What the exercise asks:
Leave the pictures out. Retype exactly the lines below from the one containing "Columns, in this" through the one containing "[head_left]", and no others.

Given records:

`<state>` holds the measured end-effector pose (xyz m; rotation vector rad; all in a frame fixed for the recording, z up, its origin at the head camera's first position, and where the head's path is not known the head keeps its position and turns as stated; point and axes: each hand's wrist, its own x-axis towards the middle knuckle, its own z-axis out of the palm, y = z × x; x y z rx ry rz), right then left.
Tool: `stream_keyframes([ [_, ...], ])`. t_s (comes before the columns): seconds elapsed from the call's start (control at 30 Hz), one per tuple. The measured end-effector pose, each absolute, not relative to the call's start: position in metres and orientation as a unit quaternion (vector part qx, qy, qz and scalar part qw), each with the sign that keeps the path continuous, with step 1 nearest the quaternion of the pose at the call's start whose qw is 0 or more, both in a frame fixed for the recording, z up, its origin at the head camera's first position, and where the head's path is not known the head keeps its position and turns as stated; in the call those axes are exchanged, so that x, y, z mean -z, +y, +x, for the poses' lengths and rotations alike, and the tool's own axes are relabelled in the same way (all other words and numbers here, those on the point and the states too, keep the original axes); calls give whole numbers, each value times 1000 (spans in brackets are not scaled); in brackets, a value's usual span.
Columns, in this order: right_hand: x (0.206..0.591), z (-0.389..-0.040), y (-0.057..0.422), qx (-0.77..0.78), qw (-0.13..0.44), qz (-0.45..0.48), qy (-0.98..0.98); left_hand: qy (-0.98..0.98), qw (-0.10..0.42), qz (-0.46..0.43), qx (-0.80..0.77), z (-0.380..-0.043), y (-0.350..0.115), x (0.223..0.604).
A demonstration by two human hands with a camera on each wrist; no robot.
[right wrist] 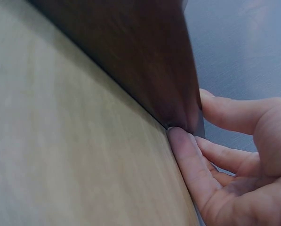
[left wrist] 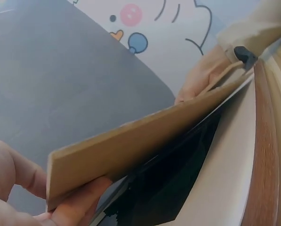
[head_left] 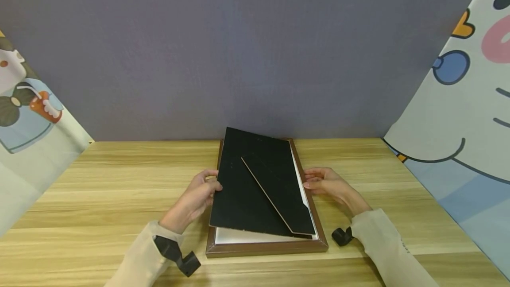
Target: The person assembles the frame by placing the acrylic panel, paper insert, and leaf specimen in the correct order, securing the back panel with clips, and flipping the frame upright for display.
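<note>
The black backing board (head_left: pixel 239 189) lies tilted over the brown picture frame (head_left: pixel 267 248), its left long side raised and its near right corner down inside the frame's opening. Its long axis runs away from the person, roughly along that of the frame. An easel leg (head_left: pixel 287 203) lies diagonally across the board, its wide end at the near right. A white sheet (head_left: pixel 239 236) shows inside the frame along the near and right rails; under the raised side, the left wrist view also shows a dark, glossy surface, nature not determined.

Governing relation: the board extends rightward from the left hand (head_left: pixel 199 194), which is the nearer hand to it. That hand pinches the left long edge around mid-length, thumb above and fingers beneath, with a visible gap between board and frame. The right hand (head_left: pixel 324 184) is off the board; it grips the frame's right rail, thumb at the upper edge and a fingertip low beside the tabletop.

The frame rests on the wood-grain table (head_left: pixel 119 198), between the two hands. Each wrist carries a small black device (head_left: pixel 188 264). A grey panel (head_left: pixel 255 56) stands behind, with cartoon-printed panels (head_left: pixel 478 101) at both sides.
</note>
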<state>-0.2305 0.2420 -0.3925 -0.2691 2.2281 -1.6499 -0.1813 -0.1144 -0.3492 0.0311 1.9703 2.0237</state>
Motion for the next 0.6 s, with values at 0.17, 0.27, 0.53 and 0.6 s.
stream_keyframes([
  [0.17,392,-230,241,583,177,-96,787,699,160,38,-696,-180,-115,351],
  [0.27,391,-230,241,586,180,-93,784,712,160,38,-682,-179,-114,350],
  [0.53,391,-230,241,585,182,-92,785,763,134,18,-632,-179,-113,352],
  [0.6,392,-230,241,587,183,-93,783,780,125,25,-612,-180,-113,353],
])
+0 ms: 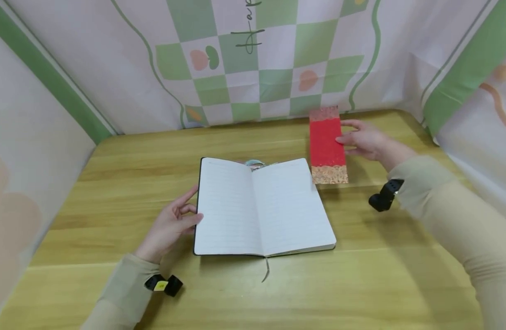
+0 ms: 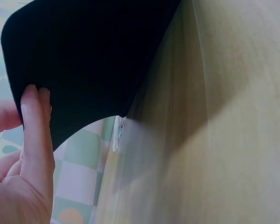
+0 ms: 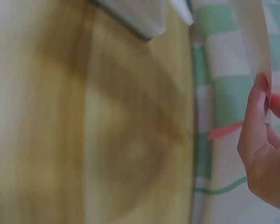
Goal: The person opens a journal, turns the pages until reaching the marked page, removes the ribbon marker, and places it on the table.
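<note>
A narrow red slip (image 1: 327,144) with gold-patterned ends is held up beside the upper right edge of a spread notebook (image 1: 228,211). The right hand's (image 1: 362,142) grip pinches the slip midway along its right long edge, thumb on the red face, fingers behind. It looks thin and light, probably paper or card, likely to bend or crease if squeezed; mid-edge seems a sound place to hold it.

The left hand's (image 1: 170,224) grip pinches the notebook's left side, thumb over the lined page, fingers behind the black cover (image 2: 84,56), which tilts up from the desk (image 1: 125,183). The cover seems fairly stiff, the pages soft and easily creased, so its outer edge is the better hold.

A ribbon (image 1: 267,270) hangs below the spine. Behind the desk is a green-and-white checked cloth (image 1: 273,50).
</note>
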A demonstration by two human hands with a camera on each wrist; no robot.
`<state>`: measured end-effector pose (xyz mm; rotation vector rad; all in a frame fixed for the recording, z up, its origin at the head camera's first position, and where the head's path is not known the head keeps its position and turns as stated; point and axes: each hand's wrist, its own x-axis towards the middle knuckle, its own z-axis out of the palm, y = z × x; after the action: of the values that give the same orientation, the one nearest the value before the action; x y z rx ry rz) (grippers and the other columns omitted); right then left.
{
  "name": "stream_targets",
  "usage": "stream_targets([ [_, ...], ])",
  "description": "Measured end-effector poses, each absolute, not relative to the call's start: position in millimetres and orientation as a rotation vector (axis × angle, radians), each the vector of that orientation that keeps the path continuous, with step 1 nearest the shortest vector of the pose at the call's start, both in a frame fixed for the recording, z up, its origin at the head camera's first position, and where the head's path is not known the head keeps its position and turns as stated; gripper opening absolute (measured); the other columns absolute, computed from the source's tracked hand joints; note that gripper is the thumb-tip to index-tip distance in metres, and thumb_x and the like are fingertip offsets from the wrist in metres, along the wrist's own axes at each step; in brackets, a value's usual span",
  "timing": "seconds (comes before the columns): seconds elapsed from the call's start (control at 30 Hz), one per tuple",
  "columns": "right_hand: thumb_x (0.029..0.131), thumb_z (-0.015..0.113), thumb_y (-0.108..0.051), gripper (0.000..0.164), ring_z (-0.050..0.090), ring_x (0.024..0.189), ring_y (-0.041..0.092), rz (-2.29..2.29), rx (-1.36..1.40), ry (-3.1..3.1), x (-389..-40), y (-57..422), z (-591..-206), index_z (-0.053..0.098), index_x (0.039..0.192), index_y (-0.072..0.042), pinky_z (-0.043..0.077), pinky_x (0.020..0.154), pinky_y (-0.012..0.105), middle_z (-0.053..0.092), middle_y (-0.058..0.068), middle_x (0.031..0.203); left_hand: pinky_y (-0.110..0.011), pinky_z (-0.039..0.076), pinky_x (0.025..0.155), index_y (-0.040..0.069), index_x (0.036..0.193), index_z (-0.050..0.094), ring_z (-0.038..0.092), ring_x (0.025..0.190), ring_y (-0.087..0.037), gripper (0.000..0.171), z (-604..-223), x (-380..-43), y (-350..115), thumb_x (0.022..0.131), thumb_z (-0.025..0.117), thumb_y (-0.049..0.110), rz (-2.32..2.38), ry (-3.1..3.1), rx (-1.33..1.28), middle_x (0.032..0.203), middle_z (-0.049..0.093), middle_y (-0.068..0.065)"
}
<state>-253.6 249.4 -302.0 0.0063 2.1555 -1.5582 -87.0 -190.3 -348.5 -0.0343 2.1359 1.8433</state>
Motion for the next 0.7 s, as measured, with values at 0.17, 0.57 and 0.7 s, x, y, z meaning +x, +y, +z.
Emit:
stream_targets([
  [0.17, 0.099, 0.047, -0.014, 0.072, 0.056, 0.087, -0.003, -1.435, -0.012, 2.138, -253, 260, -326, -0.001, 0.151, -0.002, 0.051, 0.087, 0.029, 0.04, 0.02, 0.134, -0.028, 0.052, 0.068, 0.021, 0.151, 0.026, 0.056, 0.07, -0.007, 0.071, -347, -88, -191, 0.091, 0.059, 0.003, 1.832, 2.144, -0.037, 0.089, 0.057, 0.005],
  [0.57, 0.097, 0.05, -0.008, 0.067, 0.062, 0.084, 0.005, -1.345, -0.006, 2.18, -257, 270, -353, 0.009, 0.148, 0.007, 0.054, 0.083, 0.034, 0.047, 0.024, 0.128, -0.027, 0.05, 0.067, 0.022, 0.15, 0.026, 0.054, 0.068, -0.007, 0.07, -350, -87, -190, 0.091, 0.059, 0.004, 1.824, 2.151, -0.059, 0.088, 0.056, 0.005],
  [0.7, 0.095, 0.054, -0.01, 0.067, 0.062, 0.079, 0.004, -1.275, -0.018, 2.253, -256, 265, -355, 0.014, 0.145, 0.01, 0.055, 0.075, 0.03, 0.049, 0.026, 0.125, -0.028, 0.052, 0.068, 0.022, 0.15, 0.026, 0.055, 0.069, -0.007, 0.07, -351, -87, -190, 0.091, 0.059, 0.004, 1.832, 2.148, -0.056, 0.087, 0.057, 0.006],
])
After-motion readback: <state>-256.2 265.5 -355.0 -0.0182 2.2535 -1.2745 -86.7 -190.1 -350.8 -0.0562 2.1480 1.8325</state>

Result of the task:
Columns, in this order: right_hand: x (0.206..0.591), z (-0.389..-0.040), y (-0.057..0.422), qx (-0.77..0.78), qw (-0.13..0.44), qz (-0.45..0.48), qy (-0.98..0.98); left_hand: qy (-0.98..0.98), qw (-0.10..0.42), qz (-0.46..0.43), qx (-0.80..0.77), z (-0.380..-0.043), y (-0.350..0.115), x (0.223..0.604).
A demonstration by two human hands with a camera on each wrist; no robot.
[right wrist] 
[left wrist] 
[head_left] 

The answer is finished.